How Balatro Started as a Hobby Project

LocalThunk created the project on December 13, 2021, after saving roughly three weeks of vacation from an IT job that did not let staff carry time over to the next year. He had spent months on a different game called Autohike, lost interest, and cleaned up that code into a template. The first plan was an online multiplayer version of Big Cheat, a game he and friends had invented years earlier from the card games Big 2 and Cheat. He spent the opening week trying to adapt the Autohike engine to a card game, and on December 20 he created the CardGame folder that still holds all of Balatro's source code. He made custom pixel art for the red deck back and the playing cards, his first attempt at proper pixel art.

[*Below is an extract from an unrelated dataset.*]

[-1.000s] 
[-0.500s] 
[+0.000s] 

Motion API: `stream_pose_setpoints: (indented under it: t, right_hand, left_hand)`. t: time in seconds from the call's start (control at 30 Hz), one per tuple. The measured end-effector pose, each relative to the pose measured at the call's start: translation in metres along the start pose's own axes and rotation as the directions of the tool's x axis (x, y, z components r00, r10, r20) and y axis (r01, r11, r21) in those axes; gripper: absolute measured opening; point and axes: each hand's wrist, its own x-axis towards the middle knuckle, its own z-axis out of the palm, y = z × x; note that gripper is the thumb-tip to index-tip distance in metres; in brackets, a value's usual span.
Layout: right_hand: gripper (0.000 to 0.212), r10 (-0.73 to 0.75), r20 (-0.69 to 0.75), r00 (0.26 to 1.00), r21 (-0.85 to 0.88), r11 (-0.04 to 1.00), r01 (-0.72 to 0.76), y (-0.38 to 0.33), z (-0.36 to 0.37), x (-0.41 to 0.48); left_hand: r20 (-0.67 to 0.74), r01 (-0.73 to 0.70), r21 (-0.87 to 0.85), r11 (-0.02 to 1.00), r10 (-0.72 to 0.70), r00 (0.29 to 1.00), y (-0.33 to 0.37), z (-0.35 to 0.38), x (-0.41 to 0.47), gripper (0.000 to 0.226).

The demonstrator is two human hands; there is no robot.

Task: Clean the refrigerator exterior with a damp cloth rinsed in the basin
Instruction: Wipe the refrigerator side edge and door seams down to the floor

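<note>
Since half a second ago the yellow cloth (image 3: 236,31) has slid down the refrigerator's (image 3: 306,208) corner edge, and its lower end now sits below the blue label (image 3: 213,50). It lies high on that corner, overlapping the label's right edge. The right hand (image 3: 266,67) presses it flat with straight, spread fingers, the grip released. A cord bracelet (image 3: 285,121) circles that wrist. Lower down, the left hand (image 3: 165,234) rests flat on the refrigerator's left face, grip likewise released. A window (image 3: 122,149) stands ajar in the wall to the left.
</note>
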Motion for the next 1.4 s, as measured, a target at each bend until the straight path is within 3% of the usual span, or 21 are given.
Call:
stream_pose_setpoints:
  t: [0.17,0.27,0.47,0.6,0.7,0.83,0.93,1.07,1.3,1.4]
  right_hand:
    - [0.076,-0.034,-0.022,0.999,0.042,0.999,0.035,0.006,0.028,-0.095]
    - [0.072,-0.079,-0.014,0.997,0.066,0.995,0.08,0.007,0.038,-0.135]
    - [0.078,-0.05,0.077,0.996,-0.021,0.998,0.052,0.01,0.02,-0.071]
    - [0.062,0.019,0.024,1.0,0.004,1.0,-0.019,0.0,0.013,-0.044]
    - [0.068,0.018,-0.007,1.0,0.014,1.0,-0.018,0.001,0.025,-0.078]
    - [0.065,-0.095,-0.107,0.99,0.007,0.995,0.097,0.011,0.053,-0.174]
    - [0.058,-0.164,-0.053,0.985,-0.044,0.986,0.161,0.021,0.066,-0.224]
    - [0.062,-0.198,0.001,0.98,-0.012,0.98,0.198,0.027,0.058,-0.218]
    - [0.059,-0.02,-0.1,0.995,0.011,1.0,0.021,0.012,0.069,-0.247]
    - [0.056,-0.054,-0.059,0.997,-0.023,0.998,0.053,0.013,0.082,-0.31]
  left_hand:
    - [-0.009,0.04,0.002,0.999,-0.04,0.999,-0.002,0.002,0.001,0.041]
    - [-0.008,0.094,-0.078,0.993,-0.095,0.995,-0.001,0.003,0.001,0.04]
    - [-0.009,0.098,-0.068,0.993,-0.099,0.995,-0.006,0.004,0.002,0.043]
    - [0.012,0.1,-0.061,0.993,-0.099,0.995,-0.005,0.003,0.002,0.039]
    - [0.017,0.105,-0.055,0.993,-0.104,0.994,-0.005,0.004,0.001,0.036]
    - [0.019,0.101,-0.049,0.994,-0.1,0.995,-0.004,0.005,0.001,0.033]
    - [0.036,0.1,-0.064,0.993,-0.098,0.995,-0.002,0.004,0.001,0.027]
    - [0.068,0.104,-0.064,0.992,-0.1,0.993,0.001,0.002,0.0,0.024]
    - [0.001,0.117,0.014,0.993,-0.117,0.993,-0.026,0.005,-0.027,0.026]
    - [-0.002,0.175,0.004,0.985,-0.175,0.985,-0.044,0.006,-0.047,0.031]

By the end of December, the prototype had no Jokers and no blinds to select, but it already used the CHIP X MULT scoring mechanic that defines the finished game. He credited Northernlion's videos of Luck Be a Landlord for pushing him toward a score-attack design, and he stopped playing roguelikes so he could reinvent the genre's ideas himself.

I think the most revealing choice in the whole account is that he stopped playing the genre on purpose, because he wanted to make his own mistakes rather than borrow proven designs.

In January 2022, his vacation ended, but he kept working under the title Joker Poker. He added Jokers in February and started building boss blinds, though a temporary remote-work stint out of province cut into his time. In March he stopped entirely, a habit he keeps for creative projects so he can return without resentment. He came back in May 2022, scrapped experiments like a separate reroll currency and a golden seal mechanic, and considered a Steam release for the first time in eight years of making games. His partner was finishing a PhD, and a likely move meant he might have to quit his job, so a published game looked useful for a developer portfolio. The handle LocalThunk also came from that month, after his partner joked that she named her code variables "thunk" and he paired it with Lua's local keyword.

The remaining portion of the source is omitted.